まとめ:認知症の口座管理は事前の準備が重要

認知症による親の口座凍結は、ある日突然訪れる可能性があります。生活費や医療費が引き出せなくなる事態を避けるためには、親の判断能力がはっきりしているうちの事前準備が何よりも重要です。任意後見や家族信託など、選択肢はいくつかあります。
まずはこの記事を参考に、ご自身の家庭状況に合った対策は何かを検討し、家族で話し合う機会を設けてみてください。早めに生前の準備スケジュールを立てて行動することが、親とご自身の未来を守ることに繋がります。また、遺言書キットで意思を残すことも一つの方法です。
認知症の親の口座管理でよくある質問

親が認知症になったら銀行口座はどうなりますか?
親が認知症になり、その事実を銀行が把握した場合、預金者の財産を保護する目的で口座は凍結されます。これは、本人の判断能力低下に乗じた詐欺や、家族による不適切な引き出しを防ぐための措置です。一度凍結されると、原則として入出金や振込などの取引は一切できなくなります。

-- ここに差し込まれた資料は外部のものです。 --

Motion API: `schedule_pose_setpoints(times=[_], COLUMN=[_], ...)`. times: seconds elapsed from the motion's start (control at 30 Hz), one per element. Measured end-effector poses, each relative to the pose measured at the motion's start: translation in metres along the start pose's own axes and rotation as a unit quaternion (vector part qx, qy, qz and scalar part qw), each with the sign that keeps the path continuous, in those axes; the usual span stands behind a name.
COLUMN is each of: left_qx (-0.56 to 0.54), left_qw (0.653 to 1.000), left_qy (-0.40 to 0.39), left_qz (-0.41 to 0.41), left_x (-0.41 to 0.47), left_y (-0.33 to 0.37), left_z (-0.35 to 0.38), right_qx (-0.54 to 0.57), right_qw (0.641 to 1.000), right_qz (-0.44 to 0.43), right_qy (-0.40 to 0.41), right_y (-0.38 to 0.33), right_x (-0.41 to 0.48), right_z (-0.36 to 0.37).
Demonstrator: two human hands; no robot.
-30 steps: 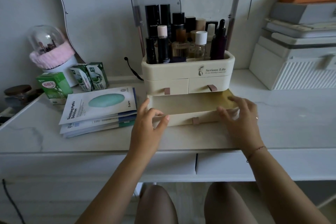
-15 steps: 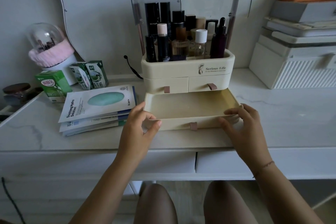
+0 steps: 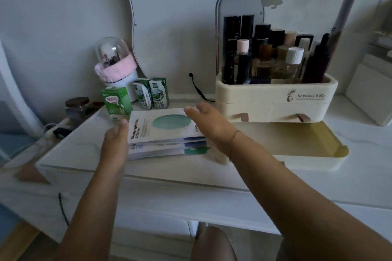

凍結を解除するには、家庭裁判所に申立てを行い、成年後見人を選任してもらう必要があります。成年後見人が法的な代理人として銀行手続きを行うことで、再び口座を動かせるようになります。
認知症の親の貯金を引き出す方法はありますか?
口座が凍結される前であれば、「代理人カード」を作成しておくことで、家族がATMでの引き出しを行えます。ただし、利用できる金額には上限がある場合が多いです。凍結されてしまった後、法的に認められた唯一の方法は「成年後見制度」を利用することです。
家庭裁判所で選任された成年後見人が、本人の代わりに預貯金の管理を行います。家族が無断でキャッシュカードを使って引き出す行為は法的なリスクを伴うため、絶対に避けるべきです。
認知症の事実が銀行に知られるのはなぜですか?
銀行は、日常的な窓口業務の中で口座名義人の変化に気づくことがあります。例えば、来店した本人の言動がおかしい、何度も同じことを質問する、書類にうまく署名できない、といった状況から判断能力の低下を察知します。これが「認知症 銀行 なぜ ばれる」という疑問への答えです。
また、家族が「親が認知症で…」と相談した場合や、成年後見制度の利用を開始した場合にも銀行に情報が伝わります。銀行には預金者保護の義務があるため、疑いがあれば取引を停止する対応を取るのです。
施設に入所した親の通帳は誰が管理しますか?
親が介護施設に入所した場合の通帳管理は、非常にデリケートな問題です。理想的なのは、事前に任意後見契約や家族信託契約を結んでおき、正式な権限を持つ代理人が管理することです。そのような準備がない場合、家族の誰かが一時的に預かるケースが多く見られます。
しかし、これは他の親族とのトラブルの原因になりかねません。親の判断能力が低下している場合は、速やかに成年後見制度の利用を検討するのが最も安全な方法と言えます。
親の通帳管理は何歳まで続けるべきですか?
親の通帳管理を始めるべきかどうかの判断は、「年齢」ではなく「判断能力」で決めるべきです。高齢であっても、ご自身でしっかりと金銭管理ができているうちは、無理に家族が介入する必要はありません。本人の自立と尊厳を尊重することが大切です。
しかし、お金の計算が合わなくなったり、不要な高額商品を購入したりするなど、判断能力の低下を示すサインが見られたら注意が必要です。財産を守るためのサポートが必要だと感じた時点で、家族信託や後見制度などの法的な手続きを検討し始めましょう。